It has been suggested that this tradition arose as the best of several circumstances: Friday pay-packets would lead to more drunken voters on Fridays and weekends; having the election as far after a Sunday as possible would reduce the influence of Sunday sermons; many towns held markets on Thursdays, thus the local population would be travelling to town that day anyway.[1]
Before the Fixed-term Parliaments Act 2011 and again since it was repealed, a general election in the UK follows the dissolution of Parliament by the Monarch on the advice of the Prime Minister of the day. The Prime Minister thus has the power to choose the date of the election. Thursday has been the customary day to hold elections since the 1930s.[2] The Levellers proposed that elections be held on the first Thursday in every second March in the Agreement of the People in 1647.[3]

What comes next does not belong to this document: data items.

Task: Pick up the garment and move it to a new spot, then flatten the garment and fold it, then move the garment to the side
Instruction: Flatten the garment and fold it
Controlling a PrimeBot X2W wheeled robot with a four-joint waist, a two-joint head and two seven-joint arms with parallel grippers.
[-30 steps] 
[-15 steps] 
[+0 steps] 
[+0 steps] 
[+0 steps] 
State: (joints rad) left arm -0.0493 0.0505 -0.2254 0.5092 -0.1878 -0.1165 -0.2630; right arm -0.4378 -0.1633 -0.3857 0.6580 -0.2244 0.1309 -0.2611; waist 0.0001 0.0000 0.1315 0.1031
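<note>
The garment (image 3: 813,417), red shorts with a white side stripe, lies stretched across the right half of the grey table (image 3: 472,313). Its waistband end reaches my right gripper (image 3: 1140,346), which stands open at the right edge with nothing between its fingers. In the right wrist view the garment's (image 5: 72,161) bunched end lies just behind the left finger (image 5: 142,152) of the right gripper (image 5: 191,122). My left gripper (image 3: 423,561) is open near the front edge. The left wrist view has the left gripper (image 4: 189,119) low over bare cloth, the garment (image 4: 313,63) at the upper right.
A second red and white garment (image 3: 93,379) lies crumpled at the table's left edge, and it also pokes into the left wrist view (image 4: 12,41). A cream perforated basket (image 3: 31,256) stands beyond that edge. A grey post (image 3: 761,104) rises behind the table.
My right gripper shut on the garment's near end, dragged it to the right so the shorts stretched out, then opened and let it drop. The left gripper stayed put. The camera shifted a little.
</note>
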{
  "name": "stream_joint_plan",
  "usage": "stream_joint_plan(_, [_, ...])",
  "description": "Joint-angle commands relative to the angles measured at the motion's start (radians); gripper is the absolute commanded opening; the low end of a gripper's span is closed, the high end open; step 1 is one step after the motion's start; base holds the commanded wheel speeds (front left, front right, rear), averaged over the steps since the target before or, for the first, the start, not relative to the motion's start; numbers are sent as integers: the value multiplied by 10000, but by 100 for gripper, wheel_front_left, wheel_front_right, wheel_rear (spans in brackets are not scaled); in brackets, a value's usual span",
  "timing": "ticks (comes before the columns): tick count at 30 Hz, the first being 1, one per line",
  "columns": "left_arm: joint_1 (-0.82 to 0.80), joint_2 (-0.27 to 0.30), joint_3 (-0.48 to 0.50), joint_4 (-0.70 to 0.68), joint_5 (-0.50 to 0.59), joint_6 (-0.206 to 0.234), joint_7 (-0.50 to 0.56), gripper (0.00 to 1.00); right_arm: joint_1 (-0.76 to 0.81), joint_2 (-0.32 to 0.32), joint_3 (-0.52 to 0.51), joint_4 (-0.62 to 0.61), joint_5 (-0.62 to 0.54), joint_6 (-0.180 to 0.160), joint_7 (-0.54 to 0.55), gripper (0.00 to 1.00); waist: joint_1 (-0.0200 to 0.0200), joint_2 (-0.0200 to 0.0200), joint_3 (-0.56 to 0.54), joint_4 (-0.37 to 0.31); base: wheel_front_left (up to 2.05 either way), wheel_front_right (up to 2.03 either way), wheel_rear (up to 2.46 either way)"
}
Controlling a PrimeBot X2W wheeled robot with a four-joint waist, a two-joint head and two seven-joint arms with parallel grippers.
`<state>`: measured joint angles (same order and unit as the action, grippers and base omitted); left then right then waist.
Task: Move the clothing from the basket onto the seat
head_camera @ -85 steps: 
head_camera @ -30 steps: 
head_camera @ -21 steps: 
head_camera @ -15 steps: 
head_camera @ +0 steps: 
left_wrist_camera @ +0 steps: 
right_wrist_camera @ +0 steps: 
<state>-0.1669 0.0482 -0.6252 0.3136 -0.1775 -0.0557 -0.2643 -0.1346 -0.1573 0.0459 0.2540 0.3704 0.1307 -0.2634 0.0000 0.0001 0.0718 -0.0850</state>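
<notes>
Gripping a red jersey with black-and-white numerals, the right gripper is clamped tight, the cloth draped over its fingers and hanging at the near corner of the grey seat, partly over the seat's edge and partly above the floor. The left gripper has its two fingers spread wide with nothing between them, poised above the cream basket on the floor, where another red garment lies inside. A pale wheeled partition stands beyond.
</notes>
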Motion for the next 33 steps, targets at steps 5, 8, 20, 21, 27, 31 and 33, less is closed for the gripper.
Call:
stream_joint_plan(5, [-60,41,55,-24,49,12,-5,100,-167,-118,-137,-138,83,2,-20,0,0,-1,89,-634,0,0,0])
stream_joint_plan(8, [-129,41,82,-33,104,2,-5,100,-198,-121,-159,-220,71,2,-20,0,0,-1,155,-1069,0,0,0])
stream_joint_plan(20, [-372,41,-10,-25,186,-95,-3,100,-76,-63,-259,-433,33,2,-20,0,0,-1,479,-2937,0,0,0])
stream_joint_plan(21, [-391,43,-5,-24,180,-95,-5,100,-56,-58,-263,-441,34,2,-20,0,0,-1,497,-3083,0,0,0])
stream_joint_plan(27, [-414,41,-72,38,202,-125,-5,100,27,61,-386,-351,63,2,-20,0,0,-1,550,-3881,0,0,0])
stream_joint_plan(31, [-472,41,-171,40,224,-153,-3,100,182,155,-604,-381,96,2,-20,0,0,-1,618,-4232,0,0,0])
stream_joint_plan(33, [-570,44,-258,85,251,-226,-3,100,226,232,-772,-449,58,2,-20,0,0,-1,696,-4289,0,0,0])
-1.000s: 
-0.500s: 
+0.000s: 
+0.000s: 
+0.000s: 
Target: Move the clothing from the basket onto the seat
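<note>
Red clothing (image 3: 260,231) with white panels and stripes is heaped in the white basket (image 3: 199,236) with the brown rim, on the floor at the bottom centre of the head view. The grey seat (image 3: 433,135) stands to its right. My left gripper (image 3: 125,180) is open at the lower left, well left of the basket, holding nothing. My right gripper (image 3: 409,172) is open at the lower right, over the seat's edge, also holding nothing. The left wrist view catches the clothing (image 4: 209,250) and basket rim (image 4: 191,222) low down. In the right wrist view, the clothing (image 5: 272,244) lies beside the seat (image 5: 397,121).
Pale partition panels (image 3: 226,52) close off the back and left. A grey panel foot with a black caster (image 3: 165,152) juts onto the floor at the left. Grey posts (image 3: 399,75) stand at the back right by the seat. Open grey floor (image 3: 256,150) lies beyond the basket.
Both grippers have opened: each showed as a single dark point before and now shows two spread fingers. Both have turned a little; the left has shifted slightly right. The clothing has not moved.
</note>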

Between 2011 and 2022, under the Fixed-term Parliaments Act all future General Elections were automatically scheduled on the first Thursday in May every five years, barring special circumstances; only one such election took place in 2015. To call an early election, either a vote of no confidence in the government, which required a simple majority, or a vote in favour of an earlier election, which required a two-thirds majority of the House of Commons was needed. Only one election took place through these means in 2017.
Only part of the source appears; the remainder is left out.